Muy delgado, con los ojos saltones –tal vez por la ambición desmedida, otros dicen por el hambre que había pasado en la infancia– Ferreyra tenía una memoria extraordinaria y sabía recitar poemas de Enrique Banchs, su favorito, de moda por la época. Recitaba en la penumbra, para sus compañeros de pieza:
—Tornasolando el flanco a su sinuoso paso/ va el tigre suave como un verso/ y la ferocidad pule cual verso/ topacio el ojo seco y vigoroso…
Julio Irigoyen les proveyó una cámara y unos pocos faroles para lograr la adecuada iluminación. También podrían disponer del rústico laboratorio que había levantado en el fondo de su casa. Con un carro de a caballos y unos cables gruesos, pesados, de tela negra, se pusieron a la obra.
Al parecer se trató de una historia de amores juveniles. Inocencia.
Nobleza de sentimientos.
Dulzuras. Y aunque no quedan testimonios directos de espectadores o cronistas que hayan visto la película –de la que tampoco hay reseñas, ni fotografías, ni críticas– la coincidencia histórica es que se trató de un film entrañable, enternecedor. Los interiores se filmaron en decorados que montaron en el primer local del Luna Park, en Corrientes entre Pellegrini y Cerrito.
Allí, encerrados durante dos semanas de un verano porteño con calores de cuarenta grados a la sombra, comiendo guisos que enviaba la madre de Ferreyra e inclusive quedándose a dormir en los rincones del gigantesco palacio del boxeo, donde había algo de fresco, José Agustín no imaginó lo que iba a sucederle: La protagonista femenina, llamada Lidia Lyss, se entregó de cuerpo y alma al joven director de piel morena y pelo ensortijado, que se trasformaba al dirigir. Se enamoró perdidamente de ella y fue su primer amor y su primera mujer. Filmaron. Crearon. Fueron felices durante un breve tiempo.

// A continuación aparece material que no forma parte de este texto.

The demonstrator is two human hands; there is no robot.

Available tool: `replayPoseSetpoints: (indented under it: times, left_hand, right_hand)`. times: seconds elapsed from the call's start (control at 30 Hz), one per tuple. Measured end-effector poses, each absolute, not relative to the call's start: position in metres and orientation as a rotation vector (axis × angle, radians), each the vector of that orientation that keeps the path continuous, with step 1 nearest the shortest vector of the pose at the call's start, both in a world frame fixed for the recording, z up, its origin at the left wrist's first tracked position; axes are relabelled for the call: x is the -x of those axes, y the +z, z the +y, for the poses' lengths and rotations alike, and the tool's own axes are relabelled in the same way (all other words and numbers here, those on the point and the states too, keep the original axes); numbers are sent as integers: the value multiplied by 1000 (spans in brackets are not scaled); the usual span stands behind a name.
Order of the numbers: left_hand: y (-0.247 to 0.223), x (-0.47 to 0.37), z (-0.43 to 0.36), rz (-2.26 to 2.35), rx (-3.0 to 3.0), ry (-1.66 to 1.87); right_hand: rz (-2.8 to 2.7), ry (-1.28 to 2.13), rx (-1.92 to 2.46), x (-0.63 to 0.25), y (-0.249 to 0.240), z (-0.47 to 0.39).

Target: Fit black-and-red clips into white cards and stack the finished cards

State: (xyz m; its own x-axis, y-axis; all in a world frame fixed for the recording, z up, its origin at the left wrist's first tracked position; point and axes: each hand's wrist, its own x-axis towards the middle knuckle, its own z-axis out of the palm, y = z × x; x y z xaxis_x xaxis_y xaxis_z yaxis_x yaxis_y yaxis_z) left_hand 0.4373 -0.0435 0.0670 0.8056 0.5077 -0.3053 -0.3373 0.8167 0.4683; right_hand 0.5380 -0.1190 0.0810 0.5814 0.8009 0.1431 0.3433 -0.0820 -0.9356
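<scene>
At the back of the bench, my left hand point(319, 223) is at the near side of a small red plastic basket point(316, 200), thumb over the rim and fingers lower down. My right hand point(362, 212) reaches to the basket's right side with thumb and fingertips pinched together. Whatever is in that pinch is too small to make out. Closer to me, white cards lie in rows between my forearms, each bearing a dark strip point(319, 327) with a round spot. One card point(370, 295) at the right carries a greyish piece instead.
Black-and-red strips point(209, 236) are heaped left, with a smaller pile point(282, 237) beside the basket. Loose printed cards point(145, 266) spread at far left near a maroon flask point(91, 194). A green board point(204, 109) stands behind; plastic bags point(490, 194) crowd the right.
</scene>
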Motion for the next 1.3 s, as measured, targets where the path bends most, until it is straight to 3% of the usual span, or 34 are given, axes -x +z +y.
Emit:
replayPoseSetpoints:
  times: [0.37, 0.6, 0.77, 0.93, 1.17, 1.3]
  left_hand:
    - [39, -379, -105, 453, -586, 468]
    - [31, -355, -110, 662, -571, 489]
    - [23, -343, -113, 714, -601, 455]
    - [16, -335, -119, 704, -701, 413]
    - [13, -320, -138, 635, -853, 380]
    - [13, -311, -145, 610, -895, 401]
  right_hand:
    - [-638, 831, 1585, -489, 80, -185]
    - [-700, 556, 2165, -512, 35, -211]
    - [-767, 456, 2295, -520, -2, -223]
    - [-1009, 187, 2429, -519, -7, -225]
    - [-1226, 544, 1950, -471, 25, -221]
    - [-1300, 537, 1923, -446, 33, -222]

El 18 de octubre, una noche de lluvia, Palomas Rubias se estrenó en el cine Gaumont de Buenos Aires, con gran suceso. El público concurrió masivamente a ver la película, un éxito comercial que reventó las taquillas y convirtió la película en el suceso de aquella temporada, en la que compitieron incluso contra exitosos films que llegaban de Estados Unidos o Alemania.

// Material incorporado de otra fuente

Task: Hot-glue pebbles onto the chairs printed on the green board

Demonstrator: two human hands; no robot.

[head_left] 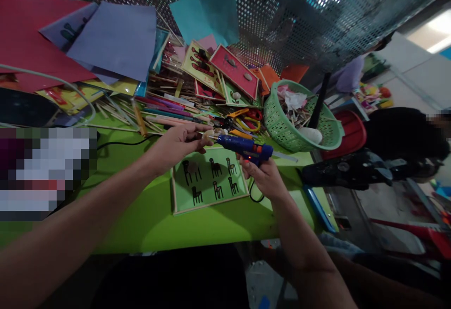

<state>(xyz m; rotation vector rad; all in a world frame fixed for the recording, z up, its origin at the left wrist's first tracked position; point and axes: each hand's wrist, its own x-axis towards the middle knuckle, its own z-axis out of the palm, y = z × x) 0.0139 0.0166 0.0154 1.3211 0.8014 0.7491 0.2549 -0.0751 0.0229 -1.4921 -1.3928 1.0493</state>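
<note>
My right hand [262, 175] is wrapped around the handle of a blue hot glue gun [236, 143], which has a small red light and points left. Between the fingertips of my left hand [176, 145] is a small pale stone [207, 138], right at the glue gun's nozzle. Its exact shape is partly covered by my fingers. Beneath both hands, a green card [207, 205] framed with thin sticks lies on the table. Several black chairs are drawn on it, and a brownish round spot sits over the upper left chair.
A green basket [289, 128] of scraps stands at the right. Scissors [252, 123], pencils and sticks lie behind my hands. Framed cards [234, 72] and coloured paper [116, 41] pile up against the perforated metal panel. Another person [398, 144] is at the right.
</note>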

Julio Irigoyen se alegró por el increíble suceso de la película, y motivó a Ferreyra para que empezara a filmar otra enseguida. En el cine, le explicó, un éxito es peligroso porque cuando el fuego se apaga hay que saber encender otro igual o mayor, y porque cada director –dijo, mientras festejaban el éxito en una cantina en el viejo San Telmo, donde lo invitó a cenar y pedir lo que quisiera– cada director, repitió, mientras alzaba una copa de buen vino, cotiza económicamente por lo que recauda con su último trabajo.
Por alguna razón incomprensible, años después, el film terminó por desaparecer de la faz de la tierra. Se ha hablado del incendio de otro depósito clandestino, también de una explosión en una sala del centro de Buenos Aires, de un daño intencional y hasta de un robo encargado por un coleccionista, cuyas piezas continuarían hasta en día de hoy ocultas en un sótano en el barrio de Palermo, acondicionado para ocultar joyas, pinturas, muebles antiguos y películas robadas.